REQUIRED WORK »
The result should be an exact copy of only the lines from the one with "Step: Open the" through the last line of the data below, with pictures omitted.
--
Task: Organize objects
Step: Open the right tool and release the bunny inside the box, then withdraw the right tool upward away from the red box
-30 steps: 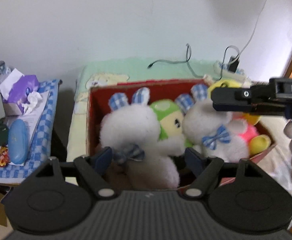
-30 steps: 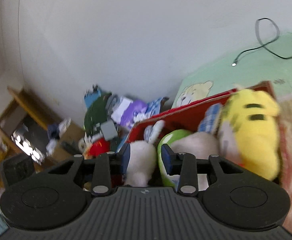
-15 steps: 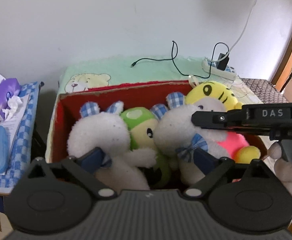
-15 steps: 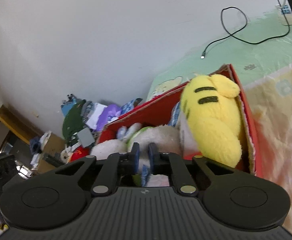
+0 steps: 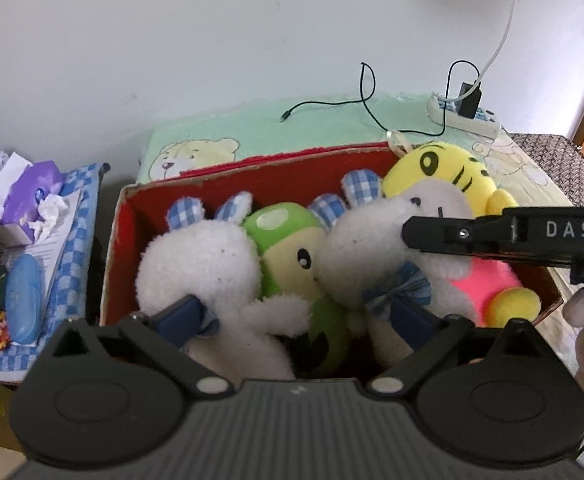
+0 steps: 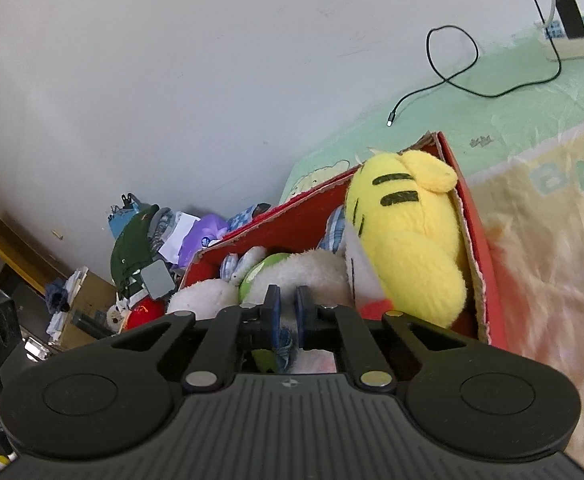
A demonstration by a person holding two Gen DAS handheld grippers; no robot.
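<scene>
A red cardboard box (image 5: 228,176) on the bed holds several plush toys: a white rabbit (image 5: 200,264) at the left, a green toy (image 5: 292,248), a second white rabbit (image 5: 363,248) with a blue bow, and a yellow tiger (image 5: 443,172) at the right. My left gripper (image 5: 295,320) is open and empty over the box's near edge. My right gripper (image 6: 287,314) reaches in from the right, its jaws nearly closed on the second rabbit's white fur (image 6: 311,276). The tiger (image 6: 407,236) and the box (image 6: 479,248) also show in the right wrist view.
A side table with a blue checked cloth (image 5: 72,216) stands left of the box, with a tissue pack (image 5: 32,196) and a blue case (image 5: 22,304). A black cable (image 5: 367,96) and a power strip (image 5: 463,116) lie on the green bedding behind.
My right gripper has narrowed from open to nearly closed on the second rabbit's fur. The left gripper has pulled back and risen, showing more of the box.
</scene>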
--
PROBLEM SOLUTION »
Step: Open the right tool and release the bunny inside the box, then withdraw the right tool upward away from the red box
-30 steps: 
-30 steps: 
-15 steps: 
-15 steps: 
+0 steps: 
+0 steps: 
A demonstration by a person holding two Gen DAS handheld grippers; no robot.
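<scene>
A red cardboard box (image 5: 228,176) on the bed holds several plush toys: a white rabbit (image 5: 200,264) at the left, a green toy (image 5: 292,248), a second white rabbit (image 5: 363,248) with a blue bow, and a yellow tiger (image 5: 443,172) at the right. My left gripper (image 5: 295,320) is open and empty over the box's near edge. My right gripper (image 6: 287,314) reaches in from the right, its jaws nearly closed on the second rabbit's white fur (image 6: 311,276). The tiger (image 6: 407,236) and the box (image 6: 479,248) also show in the right wrist view.
A side table with a blue checked cloth (image 5: 72,216) stands left of the box, with a tissue pack (image 5: 32,196) and a blue case (image 5: 22,304). A black cable (image 5: 367,96) and a power strip (image 5: 463,116) lie on the green bedding behind.
My right gripper has narrowed from open to nearly closed on the second rabbit's fur. The left gripper has pulled back and risen, showing more of the box.
</scene>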

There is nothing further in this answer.